Repeat every record exactly.

[Source records]
★ ★ ★ ★ ★ ★ ★

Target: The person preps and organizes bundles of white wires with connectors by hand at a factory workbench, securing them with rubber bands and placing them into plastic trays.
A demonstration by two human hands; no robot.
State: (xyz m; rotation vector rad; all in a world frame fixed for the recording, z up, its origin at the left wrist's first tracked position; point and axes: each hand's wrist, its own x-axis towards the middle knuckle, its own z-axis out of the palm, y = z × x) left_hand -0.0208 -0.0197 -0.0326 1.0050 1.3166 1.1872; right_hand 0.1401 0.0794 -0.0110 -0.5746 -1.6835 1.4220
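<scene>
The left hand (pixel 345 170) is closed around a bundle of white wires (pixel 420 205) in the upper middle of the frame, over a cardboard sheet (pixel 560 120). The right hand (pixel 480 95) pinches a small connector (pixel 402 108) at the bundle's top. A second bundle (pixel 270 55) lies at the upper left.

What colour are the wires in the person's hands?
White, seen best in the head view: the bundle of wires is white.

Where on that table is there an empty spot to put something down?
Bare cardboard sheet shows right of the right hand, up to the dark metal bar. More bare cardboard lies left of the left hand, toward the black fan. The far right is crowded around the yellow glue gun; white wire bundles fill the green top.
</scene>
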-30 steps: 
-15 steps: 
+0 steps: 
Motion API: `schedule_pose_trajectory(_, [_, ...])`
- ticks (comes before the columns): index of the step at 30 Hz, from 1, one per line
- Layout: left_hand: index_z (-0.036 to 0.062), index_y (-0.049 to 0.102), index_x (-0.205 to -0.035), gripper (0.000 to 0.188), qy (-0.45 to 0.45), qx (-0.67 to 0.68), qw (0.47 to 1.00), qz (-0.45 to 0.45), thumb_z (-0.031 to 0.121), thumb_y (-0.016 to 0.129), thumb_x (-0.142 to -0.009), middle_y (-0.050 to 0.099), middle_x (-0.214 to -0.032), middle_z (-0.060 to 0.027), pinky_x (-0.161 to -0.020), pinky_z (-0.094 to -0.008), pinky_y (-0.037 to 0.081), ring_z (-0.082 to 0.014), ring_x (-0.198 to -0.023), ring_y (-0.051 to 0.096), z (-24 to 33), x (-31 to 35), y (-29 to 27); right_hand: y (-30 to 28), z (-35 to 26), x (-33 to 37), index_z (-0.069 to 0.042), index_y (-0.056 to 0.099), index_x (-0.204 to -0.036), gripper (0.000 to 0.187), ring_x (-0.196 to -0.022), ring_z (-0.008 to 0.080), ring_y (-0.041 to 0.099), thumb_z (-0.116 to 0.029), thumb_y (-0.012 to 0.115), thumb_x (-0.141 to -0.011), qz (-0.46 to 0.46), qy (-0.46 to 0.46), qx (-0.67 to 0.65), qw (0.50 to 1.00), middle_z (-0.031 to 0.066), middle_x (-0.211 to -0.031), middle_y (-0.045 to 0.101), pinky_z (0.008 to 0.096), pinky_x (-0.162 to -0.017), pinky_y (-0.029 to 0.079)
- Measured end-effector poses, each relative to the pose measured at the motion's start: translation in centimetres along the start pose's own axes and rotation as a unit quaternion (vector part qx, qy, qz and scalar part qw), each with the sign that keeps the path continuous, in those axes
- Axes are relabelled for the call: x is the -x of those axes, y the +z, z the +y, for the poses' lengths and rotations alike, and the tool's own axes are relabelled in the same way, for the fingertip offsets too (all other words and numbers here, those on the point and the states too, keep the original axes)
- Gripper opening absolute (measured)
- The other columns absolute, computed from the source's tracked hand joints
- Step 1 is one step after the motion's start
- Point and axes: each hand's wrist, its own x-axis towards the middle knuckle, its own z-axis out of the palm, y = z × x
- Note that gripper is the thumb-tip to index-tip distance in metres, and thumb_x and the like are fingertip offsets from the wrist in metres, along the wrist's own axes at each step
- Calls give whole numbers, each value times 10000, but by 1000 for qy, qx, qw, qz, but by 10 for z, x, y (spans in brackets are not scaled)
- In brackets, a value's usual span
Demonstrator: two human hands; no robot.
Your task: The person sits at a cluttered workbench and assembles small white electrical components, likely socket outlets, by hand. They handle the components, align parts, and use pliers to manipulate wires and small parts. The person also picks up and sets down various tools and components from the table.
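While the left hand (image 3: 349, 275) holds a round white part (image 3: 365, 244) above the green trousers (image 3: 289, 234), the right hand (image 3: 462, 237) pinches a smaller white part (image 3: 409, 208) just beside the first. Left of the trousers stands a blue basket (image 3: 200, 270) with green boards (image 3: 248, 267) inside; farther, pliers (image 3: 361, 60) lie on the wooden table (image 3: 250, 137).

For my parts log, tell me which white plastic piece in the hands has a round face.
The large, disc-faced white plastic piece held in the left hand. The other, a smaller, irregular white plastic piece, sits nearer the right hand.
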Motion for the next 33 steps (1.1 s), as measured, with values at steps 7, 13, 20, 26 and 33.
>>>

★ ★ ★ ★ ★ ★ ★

**Exercise output:**
Target: The person preps and organizes bundles of white wires with connectors by hand at a factory workbench, securing them with rubber bands and placing them into plastic trays.
A demonstration by two human hands; no robot.
State: (xyz m; rotation vector rad; all in a world frame fixed for the recording, z up, its origin at the left wrist's first tracked position; point and axes: each hand's wrist, its own x-axis towards the middle knuckle, its own z-axis out of the palm, y = z × x) left_hand -0.0208 -0.0197 -0.0326 1.0050 1.3166 1.1872; right_hand 0.1401 0.0794 -0.0110 -0.5746 -1.6835 1.4220
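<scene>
The left hand (pixel 345 170) is closed around a bundle of white wires (pixel 420 205) in the upper middle of the frame, over a cardboard sheet (pixel 560 120). The right hand (pixel 480 95) pinches a small connector (pixel 402 108) at the bundle's top. A second bundle (pixel 270 55) lies at the upper left.

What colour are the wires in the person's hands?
White, seen best in the head view: the bundle of wires is white.

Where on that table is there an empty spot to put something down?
Bare cardboard sheet shows right of the right hand, up to the dark metal bar. More bare cardboard lies left of the left hand, toward the black fan. The far right is crowded around the yellow glue gun; white wire bundles fill the green top.
</scene>
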-30 steps: 
-15 steps: 
+0 steps: 
Motion API: `schedule_pose_trajectory(_, [_, ...])`
- ticks (comes before the columns): index of the step at 30 Hz, from 1, one per line
- Layout: left_hand: index_z (-0.036 to 0.062), index_y (-0.049 to 0.102), index_x (-0.205 to -0.035), gripper (0.000 to 0.188), qy (-0.45 to 0.45), qx (-0.67 to 0.68), qw (0.47 to 1.00), qz (-0.45 to 0.45), thumb_z (-0.031 to 0.121), thumb_y (-0.016 to 0.129), thumb_x (-0.142 to -0.009), middle_y (-0.050 to 0.099), middle_x (-0.214 to -0.032), middle_z (-0.060 to 0.027), pinky_x (-0.161 to -0.020), pinky_z (-0.094 to -0.008), pinky_y (-0.037 to 0.081), ring_z (-0.082 to 0.014), ring_x (-0.198 to -0.023), ring_y (-0.051 to 0.096), z (-24 to 33), x (-31 to 35), y (-29 to 27); right_hand: y (-30 to 28), z (-35 to 26), x (-33 to 37), index_z (-0.069 to 0.042), index_y (-0.056 to 0.099), index_x (-0.204 to -0.036), gripper (0.000 to 0.187), ring_x (-0.196 to -0.022), ring_z (-0.008 to 0.080), ring_y (-0.041 to 0.099), thumb_z (-0.116 to 0.029), thumb_y (-0.012 to 0.115), thumb_x (-0.141 to -0.011), qz (-0.46 to 0.46), qy (-0.46 to 0.46), qx (-0.67 to 0.65), qw (0.50 to 1.00), middle_z (-0.031 to 0.066), middle_x (-0.211 to -0.031), middle_y (-0.045 to 0.101), pinky_z (0.008 to 0.096), pinky_x (-0.162 to -0.017), pinky_y (-0.029 to 0.079)
- Measured end-effector poses, each relative to the pose measured at the motion's start: translation in centimetres along the start pose's own axes and rotation as a unit quaternion (vector part qx, qy, qz and scalar part qw), each with the sign that keeps the path continuous, in those axes
- Axes are relabelled for the call: x is the -x of those axes, y the +z, z the +y, for the poses' lengths and rotations alike, and the tool's own axes are relabelled in the same way, for the fingertip offsets too (all other words and numbers here, those on the point and the states too, keep the original axes)
- Gripper opening absolute (measured)
- The other columns absolute, computed from the source's tracked hand joints
- Step 1 is one step after the motion's start
- Point and axes: each hand's wrist, its own x-axis towards the middle knuckle, its own z-axis out of the palm, y = z × x
- Note that gripper is the thumb-tip to index-tip distance in metres, and thumb_x and the like are fingertip offsets from the wrist in metres, along the wrist's own axes at each step
- Calls give whole numbers, each value times 10000, but by 1000 for qy, qx, qw, qz, but by 10 for z, x, y (spans in brackets are not scaled)
- In brackets, a value's usual span
Demonstrator: two human hands; no robot.
Your task: The person sits at a cluttered workbench and assembles small white electrical components, likely socket outlets, by hand. They handle the components, align parts, and use pliers to manipulate wires and small parts. The person also picks up and sets down various tools and components from the table.
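While the left hand (image 3: 349, 275) holds a round white part (image 3: 365, 244) above the green trousers (image 3: 289, 234), the right hand (image 3: 462, 237) pinches a smaller white part (image 3: 409, 208) just beside the first. Left of the trousers stands a blue basket (image 3: 200, 270) with green boards (image 3: 248, 267) inside; farther, pliers (image 3: 361, 60) lie on the wooden table (image 3: 250, 137).

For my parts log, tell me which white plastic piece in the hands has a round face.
The large, disc-faced white plastic piece held in the left hand. The other, a smaller, irregular white plastic piece, sits nearer the right hand.
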Motion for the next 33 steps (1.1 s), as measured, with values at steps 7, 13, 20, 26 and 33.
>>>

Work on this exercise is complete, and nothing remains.